# [WHAT YOU NEED TO DO]
Copy out each line of the data that contains "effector".

(Beginning of DATA PROVIDED)

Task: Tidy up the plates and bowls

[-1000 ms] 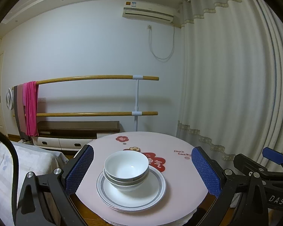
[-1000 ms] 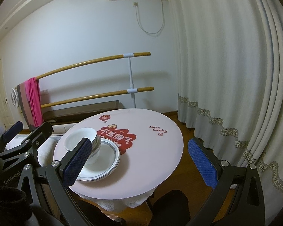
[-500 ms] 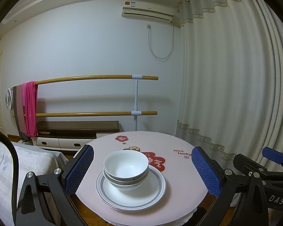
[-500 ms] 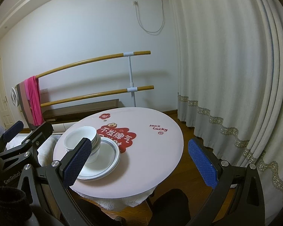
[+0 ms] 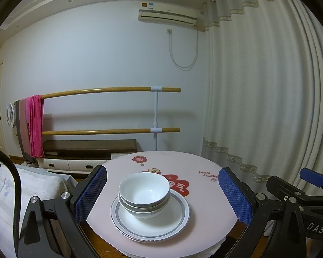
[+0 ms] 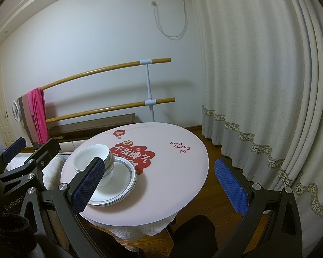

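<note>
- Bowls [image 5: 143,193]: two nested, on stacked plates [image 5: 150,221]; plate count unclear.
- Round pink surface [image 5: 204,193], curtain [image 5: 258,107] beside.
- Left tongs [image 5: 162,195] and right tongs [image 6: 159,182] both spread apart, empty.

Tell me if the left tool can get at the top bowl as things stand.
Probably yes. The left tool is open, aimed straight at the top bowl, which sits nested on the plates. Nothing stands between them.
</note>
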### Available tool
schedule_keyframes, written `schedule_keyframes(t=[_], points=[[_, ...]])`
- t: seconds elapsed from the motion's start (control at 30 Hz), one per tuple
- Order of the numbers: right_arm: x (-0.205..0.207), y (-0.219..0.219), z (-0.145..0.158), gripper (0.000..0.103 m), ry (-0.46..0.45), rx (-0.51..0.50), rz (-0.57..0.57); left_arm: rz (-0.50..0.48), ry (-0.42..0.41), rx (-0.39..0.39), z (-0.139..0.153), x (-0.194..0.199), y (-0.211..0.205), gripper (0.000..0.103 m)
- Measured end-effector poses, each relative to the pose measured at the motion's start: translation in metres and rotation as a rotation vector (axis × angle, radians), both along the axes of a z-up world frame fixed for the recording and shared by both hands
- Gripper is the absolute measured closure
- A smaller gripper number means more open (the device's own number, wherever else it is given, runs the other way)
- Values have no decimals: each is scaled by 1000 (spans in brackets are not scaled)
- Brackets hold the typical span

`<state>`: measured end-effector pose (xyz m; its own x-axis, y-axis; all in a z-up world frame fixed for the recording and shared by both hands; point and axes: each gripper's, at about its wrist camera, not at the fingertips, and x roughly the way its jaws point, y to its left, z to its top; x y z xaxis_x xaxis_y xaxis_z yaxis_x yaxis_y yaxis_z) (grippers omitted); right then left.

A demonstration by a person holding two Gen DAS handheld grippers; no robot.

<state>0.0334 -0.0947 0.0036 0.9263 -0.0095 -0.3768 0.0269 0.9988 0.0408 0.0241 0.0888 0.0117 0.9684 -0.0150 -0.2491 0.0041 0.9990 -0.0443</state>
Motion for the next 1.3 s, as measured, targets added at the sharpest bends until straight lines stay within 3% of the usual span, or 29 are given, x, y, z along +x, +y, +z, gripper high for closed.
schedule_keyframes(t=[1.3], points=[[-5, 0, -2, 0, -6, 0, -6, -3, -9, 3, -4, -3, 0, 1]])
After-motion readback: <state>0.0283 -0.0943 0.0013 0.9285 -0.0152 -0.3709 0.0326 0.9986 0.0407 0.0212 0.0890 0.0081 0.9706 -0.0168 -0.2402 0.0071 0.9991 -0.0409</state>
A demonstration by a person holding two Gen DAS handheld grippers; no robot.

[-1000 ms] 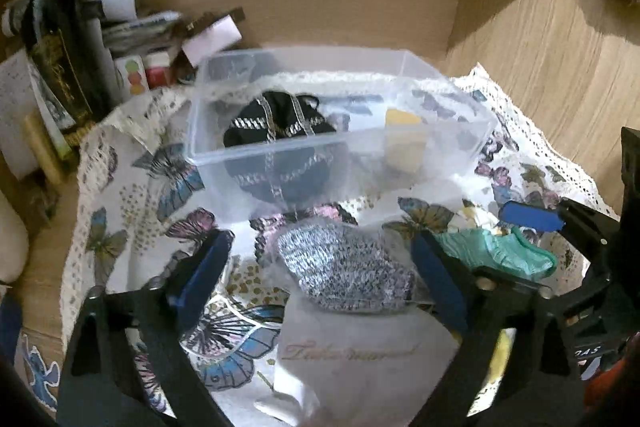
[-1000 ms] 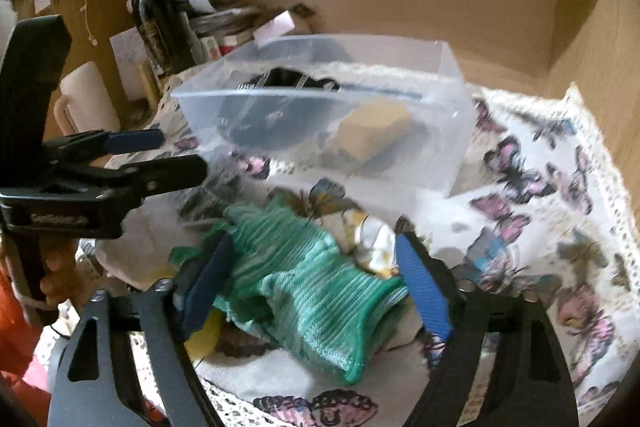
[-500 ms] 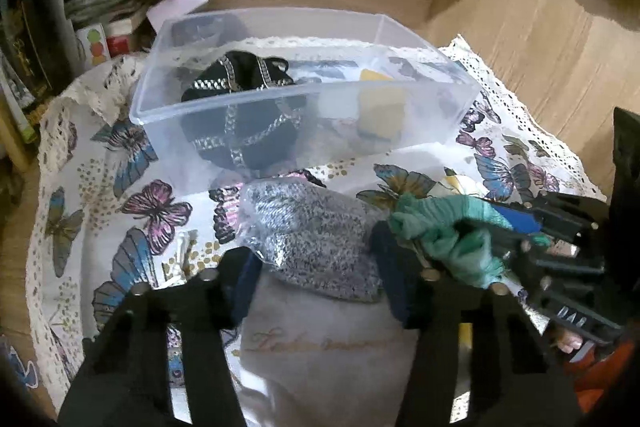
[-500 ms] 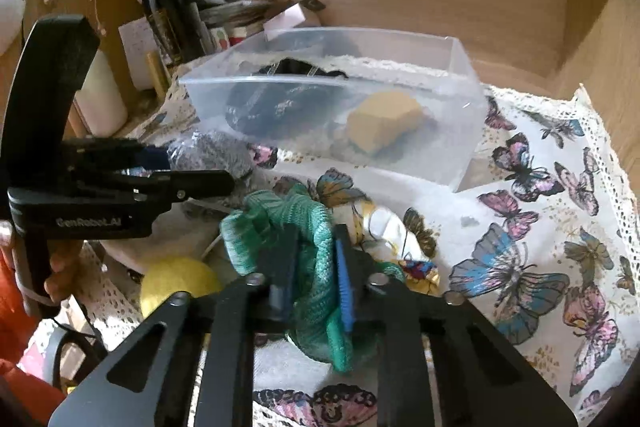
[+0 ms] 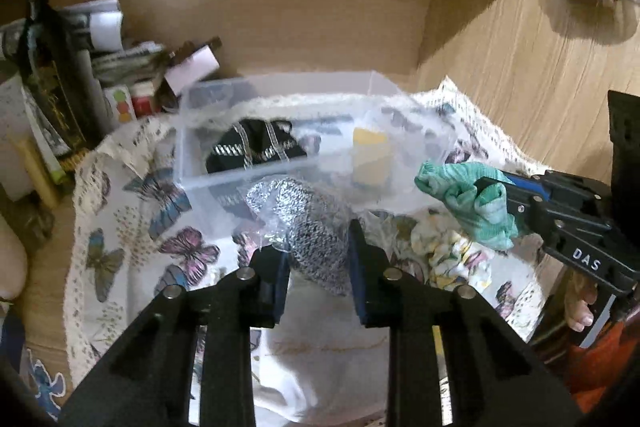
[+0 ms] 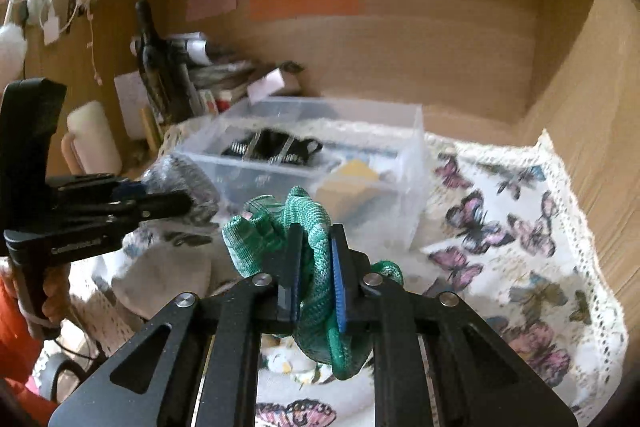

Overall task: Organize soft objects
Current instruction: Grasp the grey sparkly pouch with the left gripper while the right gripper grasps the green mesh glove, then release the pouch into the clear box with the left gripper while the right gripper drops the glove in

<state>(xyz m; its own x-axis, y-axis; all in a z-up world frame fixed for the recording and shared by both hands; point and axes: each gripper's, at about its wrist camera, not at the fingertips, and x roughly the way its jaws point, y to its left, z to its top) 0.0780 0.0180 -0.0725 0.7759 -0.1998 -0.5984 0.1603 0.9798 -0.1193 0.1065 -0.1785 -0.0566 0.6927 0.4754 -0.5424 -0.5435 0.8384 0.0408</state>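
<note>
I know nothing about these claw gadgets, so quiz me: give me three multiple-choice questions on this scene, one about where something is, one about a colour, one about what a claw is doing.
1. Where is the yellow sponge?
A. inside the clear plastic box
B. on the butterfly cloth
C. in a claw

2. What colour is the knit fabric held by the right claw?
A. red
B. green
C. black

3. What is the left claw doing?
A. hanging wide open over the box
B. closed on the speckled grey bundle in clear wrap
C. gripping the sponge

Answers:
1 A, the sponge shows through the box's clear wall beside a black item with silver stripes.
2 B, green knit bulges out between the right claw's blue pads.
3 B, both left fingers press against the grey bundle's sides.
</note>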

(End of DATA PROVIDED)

# [EXPECTED OUTPUT]
- Measured end-effector poses, each relative to the pose measured at the motion's start: translation in metres and rotation as a rotation vector (axis × angle, radians), both along the axes of a z-up world frame fixed for the recording and shared by both hands
`<state>`: measured end-effector pose (xyz m; its own x-axis, y-axis; all in a z-up world frame fixed for the recording and shared by both hands; point and axes: each gripper's, at about its wrist camera, not at the fingertips, and x roughly the way its jaws point, y to its left, z to its top; x y z xaxis_x xaxis_y xaxis_z yaxis_x yaxis_y yaxis_z) (grippers omitted); right then left.

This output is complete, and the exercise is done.